Problem to solve =
The expected output is every entry, copied exactly.

Entries taken from a collection:
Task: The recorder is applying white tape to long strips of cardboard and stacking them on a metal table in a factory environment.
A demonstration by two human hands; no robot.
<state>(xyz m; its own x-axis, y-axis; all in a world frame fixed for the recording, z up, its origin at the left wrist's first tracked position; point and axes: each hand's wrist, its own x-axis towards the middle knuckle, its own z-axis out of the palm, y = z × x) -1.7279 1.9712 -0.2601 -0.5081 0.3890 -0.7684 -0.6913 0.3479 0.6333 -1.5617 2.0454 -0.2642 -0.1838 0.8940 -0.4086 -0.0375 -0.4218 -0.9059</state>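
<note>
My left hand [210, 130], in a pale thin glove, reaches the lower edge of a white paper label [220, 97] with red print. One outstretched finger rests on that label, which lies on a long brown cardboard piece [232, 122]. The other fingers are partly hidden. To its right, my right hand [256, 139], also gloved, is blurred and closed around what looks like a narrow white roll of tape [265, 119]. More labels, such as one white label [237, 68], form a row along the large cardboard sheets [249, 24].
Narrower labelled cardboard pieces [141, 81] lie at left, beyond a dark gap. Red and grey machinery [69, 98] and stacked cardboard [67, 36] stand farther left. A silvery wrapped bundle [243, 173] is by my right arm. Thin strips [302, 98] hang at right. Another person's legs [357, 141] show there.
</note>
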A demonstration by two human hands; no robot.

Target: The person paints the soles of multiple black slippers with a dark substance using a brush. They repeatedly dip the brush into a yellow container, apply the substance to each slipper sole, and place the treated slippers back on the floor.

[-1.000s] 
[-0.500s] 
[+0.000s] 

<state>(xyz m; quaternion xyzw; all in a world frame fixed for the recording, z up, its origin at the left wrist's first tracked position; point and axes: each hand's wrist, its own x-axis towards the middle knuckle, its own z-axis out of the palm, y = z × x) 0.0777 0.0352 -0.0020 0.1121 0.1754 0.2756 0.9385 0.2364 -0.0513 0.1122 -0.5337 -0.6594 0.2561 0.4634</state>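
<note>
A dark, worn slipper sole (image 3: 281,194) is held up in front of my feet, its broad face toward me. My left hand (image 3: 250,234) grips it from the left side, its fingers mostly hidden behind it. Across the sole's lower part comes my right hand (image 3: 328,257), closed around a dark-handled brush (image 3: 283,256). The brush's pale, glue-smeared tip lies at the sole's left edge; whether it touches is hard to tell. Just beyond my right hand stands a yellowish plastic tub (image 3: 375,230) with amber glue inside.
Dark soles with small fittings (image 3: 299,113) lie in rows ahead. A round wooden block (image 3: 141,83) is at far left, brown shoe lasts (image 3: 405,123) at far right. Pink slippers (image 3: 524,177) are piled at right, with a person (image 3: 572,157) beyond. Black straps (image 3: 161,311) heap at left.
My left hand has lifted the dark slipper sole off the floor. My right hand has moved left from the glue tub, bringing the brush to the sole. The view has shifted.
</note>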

Task solution =
Task: The recorder is applying white tape to long strips of cardboard and stacking them on a metal table in a factory environment.
A demonstration by two human hands; no robot.
<state>(xyz m; its own x-axis, y-axis; all in a world frame fixed for the recording, z up, its origin at the left wrist's first tracked position; point and axes: each hand's wrist, its own x-axis towards the middle knuckle, its own z-axis out of the palm, y = z × x) -1.7279 1.9712 -0.2601 -0.5081 0.3890 -0.7684 -0.6913 0.3479 0.6333 -1.5617 2.0454 -0.2642 -0.1838 0.8940 -0.4086 -0.0375 -0.4218 -0.9059</state>
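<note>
My left hand [210, 130], in a pale thin glove, reaches the lower edge of a white paper label [220, 97] with red print. One outstretched finger rests on that label, which lies on a long brown cardboard piece [232, 122]. The other fingers are partly hidden. To its right, my right hand [256, 139], also gloved, is blurred and closed around what looks like a narrow white roll of tape [265, 119]. More labels, such as one white label [237, 68], form a row along the large cardboard sheets [249, 24].
Narrower labelled cardboard pieces [141, 81] lie at left, beyond a dark gap. Red and grey machinery [69, 98] and stacked cardboard [67, 36] stand farther left. A silvery wrapped bundle [243, 173] is by my right arm. Thin strips [302, 98] hang at right. Another person's legs [357, 141] show there.
</note>
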A demonstration by two human hands; no robot.

Target: The person paints the soles of multiple black slippers with a dark substance using a brush. They repeatedly dip the brush into a yellow container, apply the substance to each slipper sole, and place the treated slippers back on the floor.

[-1.000s] 
[-0.500s] 
[+0.000s] 

<state>(xyz m; quaternion xyzw; all in a world frame fixed for the recording, z up, its origin at the left wrist's first tracked position; point and axes: each hand's wrist, its own x-axis towards the middle knuckle, its own z-axis out of the palm, y = z × x) 0.0777 0.0352 -0.0020 0.1121 0.1754 0.2756 0.9385 0.2364 -0.0513 0.1122 -0.5337 -0.6594 0.2561 0.4634</state>
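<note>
A dark, worn slipper sole (image 3: 281,194) is held up in front of my feet, its broad face toward me. My left hand (image 3: 250,234) grips it from the left side, its fingers mostly hidden behind it. Across the sole's lower part comes my right hand (image 3: 328,257), closed around a dark-handled brush (image 3: 283,256). The brush's pale, glue-smeared tip lies at the sole's left edge; whether it touches is hard to tell. Just beyond my right hand stands a yellowish plastic tub (image 3: 375,230) with amber glue inside.
Dark soles with small fittings (image 3: 299,113) lie in rows ahead. A round wooden block (image 3: 141,83) is at far left, brown shoe lasts (image 3: 405,123) at far right. Pink slippers (image 3: 524,177) are piled at right, with a person (image 3: 572,157) beyond. Black straps (image 3: 161,311) heap at left.
My left hand has lifted the dark slipper sole off the floor. My right hand has moved left from the glue tub, bringing the brush to the sole. The view has shifted.
</note>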

This output requires nothing further.